As a coffee processing method, the natural processing method harvests coffee cherries and then dries them in a dryer for 10-25 days depending on the climate or environment. Various organic acids are created, such as coffee cherries, which are piled up about 10 cm and dried, and then dried in the sun for 10-25 days.

The washed processing method was invented in Indonesia at the end of the 17th century and spread to Latin America around the 19th century. Currently, about 70% of all coffee processing is processed with the wash, and this method is used in the subtropical rainy season of Indonesia and Latin Americano, where natural processing is impossible. In other words, it is a coffee processing method designed to suit environmental characteristics in emerging coffee producing countries as an alternative to natural processing due to the subtropical humid climate.

The pulped processing method is a processing method developed in Brazil. After harvesting the coffee cherries, removing the skin and flesh of the coffee cherries, drying the parchment with mucilage attached, and then peeling off the dried mucilage and parchment skin. As a processing method, it can be said to be an intermediate processing method between natural and washed.

The semi-washed processing method is a method of pulping the harvested cherries, removing the pulp using a machine without a separate fermentation process, and then washing them.

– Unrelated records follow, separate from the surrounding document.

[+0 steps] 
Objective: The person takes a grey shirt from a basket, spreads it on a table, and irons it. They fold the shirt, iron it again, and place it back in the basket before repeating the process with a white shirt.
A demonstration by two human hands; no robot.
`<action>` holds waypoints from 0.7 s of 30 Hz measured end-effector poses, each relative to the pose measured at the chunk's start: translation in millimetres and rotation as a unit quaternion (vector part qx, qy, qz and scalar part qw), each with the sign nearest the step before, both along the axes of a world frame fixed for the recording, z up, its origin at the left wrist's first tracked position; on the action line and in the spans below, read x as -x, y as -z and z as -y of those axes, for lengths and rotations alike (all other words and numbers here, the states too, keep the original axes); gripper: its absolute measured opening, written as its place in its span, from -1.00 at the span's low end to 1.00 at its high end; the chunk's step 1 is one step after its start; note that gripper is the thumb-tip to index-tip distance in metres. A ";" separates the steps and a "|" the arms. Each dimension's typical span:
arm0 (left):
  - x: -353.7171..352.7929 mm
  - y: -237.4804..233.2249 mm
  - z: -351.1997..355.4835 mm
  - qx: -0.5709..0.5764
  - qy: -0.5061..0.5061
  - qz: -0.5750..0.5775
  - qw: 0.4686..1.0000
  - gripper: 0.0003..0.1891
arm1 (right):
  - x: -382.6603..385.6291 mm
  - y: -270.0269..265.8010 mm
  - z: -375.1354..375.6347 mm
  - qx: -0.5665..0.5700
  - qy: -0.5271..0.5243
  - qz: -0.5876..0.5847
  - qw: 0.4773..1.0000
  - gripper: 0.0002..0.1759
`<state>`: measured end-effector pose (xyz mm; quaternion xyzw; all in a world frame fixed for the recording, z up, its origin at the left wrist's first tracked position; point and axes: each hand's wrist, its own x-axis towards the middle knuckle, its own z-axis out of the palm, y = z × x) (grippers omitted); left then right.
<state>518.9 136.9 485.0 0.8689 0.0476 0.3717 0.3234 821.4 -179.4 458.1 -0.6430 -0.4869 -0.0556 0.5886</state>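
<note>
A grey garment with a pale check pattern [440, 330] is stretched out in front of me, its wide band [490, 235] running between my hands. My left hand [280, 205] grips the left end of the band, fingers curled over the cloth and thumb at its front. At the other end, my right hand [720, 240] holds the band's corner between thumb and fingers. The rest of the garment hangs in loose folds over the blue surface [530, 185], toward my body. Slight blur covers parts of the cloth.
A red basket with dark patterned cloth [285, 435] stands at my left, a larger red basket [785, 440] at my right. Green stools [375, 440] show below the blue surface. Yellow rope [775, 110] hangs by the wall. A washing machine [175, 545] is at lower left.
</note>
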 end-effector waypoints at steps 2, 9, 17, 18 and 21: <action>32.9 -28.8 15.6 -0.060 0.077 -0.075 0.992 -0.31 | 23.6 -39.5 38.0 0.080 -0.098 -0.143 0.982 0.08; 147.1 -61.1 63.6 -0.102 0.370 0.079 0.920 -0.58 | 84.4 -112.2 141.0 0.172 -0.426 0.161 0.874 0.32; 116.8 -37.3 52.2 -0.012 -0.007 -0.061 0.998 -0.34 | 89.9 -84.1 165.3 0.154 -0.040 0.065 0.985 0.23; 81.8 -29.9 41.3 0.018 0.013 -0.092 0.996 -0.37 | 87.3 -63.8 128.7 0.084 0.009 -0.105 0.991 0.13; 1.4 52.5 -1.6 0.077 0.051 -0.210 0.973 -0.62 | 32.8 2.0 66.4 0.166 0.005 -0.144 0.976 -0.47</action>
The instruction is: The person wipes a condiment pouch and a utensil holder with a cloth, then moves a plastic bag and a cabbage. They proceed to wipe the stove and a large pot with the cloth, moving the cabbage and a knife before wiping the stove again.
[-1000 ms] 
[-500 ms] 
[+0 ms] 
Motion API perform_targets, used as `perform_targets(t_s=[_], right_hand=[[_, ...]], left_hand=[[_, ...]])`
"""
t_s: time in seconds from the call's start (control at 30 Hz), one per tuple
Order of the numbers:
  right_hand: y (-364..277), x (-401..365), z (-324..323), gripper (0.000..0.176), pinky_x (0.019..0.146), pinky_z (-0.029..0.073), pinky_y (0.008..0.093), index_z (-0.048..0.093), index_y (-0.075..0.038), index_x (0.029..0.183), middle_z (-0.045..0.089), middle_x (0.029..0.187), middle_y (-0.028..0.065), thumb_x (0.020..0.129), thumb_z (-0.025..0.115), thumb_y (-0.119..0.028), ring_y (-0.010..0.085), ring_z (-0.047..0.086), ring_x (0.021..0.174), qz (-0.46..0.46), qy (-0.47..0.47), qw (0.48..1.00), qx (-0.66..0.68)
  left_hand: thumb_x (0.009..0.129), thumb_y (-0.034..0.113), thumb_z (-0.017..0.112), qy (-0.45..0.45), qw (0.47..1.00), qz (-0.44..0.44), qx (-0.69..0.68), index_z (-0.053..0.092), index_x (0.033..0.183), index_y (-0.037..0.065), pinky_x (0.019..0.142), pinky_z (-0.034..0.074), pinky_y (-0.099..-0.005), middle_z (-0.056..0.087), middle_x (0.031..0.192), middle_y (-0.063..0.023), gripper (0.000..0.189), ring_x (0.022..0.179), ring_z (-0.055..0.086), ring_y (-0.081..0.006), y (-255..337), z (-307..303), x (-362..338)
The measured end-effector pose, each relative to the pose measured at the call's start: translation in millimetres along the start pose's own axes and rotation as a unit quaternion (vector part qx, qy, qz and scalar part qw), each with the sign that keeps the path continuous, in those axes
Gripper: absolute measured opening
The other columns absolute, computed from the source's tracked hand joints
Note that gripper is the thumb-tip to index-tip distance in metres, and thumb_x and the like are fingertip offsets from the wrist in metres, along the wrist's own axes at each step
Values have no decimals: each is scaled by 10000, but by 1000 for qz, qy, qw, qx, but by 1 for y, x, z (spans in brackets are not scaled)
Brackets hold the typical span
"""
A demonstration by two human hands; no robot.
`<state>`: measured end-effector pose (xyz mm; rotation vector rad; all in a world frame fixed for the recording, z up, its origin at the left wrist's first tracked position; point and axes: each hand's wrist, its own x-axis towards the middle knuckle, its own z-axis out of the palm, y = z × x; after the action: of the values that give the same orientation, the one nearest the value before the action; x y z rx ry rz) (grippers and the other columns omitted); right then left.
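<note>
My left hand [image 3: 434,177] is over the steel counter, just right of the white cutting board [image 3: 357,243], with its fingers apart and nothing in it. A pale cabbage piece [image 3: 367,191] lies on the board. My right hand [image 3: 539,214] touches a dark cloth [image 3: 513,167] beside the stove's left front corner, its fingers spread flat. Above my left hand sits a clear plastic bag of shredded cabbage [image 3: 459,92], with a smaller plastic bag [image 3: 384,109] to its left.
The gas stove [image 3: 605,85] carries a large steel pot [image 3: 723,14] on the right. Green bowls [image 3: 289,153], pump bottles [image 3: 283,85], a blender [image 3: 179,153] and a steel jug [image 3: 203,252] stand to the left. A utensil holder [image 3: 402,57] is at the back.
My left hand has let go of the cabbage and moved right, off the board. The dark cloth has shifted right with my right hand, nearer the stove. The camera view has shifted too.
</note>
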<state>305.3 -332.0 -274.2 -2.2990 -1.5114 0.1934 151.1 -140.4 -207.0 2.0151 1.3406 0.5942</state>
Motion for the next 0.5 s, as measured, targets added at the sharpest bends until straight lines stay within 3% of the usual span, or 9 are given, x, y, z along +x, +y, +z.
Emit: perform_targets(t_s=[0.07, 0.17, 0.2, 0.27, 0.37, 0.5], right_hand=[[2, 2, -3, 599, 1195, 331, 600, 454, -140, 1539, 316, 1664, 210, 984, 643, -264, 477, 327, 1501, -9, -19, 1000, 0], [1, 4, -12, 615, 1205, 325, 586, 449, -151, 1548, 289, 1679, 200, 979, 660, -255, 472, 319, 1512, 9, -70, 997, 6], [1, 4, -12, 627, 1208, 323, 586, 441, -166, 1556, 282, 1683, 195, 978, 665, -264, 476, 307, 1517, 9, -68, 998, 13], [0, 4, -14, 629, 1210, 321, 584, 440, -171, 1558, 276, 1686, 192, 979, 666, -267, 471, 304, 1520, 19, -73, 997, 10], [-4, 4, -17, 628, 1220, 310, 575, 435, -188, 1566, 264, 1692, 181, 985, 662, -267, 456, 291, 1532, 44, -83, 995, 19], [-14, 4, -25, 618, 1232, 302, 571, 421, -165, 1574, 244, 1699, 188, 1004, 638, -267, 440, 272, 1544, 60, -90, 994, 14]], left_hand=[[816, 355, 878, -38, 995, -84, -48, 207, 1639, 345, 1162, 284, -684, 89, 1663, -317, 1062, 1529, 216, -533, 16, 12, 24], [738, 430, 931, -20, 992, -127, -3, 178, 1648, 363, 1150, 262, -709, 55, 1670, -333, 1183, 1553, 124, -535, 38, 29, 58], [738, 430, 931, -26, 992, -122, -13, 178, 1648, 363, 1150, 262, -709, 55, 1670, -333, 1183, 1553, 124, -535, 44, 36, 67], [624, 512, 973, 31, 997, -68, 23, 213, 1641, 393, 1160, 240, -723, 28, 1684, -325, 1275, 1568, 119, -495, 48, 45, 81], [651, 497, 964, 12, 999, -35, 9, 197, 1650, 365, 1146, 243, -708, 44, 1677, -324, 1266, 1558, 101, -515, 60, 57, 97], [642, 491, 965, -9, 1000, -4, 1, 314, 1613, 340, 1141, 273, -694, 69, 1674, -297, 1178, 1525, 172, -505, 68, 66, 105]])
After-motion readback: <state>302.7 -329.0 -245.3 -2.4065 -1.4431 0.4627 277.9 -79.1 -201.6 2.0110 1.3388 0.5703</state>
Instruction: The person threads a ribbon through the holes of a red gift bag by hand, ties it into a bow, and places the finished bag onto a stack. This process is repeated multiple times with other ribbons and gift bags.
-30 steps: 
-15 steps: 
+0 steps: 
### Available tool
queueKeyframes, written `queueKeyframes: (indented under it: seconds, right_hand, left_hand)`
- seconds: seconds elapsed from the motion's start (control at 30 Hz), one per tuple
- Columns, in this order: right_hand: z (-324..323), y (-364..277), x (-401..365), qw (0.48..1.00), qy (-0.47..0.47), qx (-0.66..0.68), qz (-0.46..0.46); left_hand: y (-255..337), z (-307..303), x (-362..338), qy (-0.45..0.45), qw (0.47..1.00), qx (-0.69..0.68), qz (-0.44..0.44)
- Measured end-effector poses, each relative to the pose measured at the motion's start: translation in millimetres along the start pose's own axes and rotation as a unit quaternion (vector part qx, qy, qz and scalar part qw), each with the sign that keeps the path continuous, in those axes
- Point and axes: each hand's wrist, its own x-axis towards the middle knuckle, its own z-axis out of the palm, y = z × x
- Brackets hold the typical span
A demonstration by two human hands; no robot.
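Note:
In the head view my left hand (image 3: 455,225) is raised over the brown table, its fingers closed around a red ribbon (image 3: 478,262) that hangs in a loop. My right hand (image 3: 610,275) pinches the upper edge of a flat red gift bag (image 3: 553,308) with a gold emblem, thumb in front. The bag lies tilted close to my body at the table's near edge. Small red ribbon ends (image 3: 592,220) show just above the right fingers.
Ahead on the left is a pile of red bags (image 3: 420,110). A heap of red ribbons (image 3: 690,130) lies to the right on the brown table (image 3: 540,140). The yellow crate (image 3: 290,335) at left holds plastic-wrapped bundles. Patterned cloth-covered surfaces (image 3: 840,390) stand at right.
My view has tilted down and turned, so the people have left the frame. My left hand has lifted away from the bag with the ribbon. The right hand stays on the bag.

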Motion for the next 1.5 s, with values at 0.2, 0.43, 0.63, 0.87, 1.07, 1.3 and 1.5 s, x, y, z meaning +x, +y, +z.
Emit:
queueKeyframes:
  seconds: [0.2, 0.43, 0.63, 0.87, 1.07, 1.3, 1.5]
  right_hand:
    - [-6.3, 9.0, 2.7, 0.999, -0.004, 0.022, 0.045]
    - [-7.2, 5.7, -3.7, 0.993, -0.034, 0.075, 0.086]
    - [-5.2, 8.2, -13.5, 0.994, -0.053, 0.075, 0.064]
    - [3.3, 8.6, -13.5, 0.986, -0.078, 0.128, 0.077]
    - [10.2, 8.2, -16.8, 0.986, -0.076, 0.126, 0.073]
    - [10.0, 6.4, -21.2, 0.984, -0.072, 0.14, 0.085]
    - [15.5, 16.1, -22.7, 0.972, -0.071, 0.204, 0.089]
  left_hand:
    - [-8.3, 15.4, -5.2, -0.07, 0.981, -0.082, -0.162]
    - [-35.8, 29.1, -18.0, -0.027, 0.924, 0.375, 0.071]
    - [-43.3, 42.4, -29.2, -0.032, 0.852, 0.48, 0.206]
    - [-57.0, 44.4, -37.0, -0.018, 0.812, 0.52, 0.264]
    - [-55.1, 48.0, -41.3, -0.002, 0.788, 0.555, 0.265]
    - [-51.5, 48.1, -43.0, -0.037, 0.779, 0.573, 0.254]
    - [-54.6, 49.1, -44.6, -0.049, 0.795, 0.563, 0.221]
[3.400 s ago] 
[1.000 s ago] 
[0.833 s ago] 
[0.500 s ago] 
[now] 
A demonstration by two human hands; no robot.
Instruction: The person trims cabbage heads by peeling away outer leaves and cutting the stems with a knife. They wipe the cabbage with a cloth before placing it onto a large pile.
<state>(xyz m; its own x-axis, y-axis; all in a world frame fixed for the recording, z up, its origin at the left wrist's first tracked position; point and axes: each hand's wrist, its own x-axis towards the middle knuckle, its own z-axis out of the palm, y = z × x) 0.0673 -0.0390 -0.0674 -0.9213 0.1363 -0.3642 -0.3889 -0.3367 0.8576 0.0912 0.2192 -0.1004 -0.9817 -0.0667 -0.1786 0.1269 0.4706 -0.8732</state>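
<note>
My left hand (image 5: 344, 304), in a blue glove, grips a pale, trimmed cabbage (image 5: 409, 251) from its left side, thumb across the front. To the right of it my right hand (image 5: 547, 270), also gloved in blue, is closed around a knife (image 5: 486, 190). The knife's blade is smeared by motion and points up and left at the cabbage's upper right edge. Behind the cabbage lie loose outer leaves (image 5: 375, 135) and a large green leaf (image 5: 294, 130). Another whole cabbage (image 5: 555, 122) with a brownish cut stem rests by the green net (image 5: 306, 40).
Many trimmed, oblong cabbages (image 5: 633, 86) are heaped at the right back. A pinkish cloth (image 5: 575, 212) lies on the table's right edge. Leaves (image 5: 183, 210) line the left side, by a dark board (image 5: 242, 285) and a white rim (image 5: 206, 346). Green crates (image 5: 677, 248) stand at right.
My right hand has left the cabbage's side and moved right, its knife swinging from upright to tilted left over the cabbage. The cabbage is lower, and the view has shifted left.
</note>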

In the fermentation processing method, as the coffee cherries are dried as they are, the microorganisms are active by the sugar inside, and the microorganisms in the air are more diverse without restrictions and fermentation takes place for a longer period of time, resulting in a colorful and fruity flavor compared to washed. is made

Looking at the functional aspect of coffee, it has been reported that it has good effects such as stimulating the central nervous system, increasing memory, performance, and cognitive ability. In addition, according to the 'product test of children's favorite foods (focused on caffeine)', caffeine is an ingredient that is contained in a wide range of modern people's favorite foods, such as coffee, cocoa, chocolate, cola, and green tea. It is known that caffeine intake in an appropriate amount has beneficial effects on the body, such as relieving fatigue accumulated in the body, clearing the mind, and removing waste products from the body through diuretic action. However, excessive intake causes side effects such as insomnia, nervousness, nervousness, excitement, and anxiety, and continuous excessive intake may cause caffeine measles. In particular, vulnerable groups such as children and pregnant women may experience more severe side effects from excessive caffeine consumption than adults, so caution is required when consuming caffeine-containing foods. Caffeine is a psychoactive substance, and excessive intake has been reported to cause heart disease-induced coronary artery disease and myocardial infarction 4. Because of these side effects, the Ministry of Food and Drug Safety recommends that adults consume less than 400mg of caffeine per day, pregnant women less than 300mg, and children and adolescents consume less than 2.5mg of caffeine per 1kg of their body weight. Dietary guidelines for Koreans also include the following: “Caffeine stimulates the central nervous system, causing insomnia, increasing blood pressure, and taking away moisture from the body through diuretic action, so moderation is necessary.”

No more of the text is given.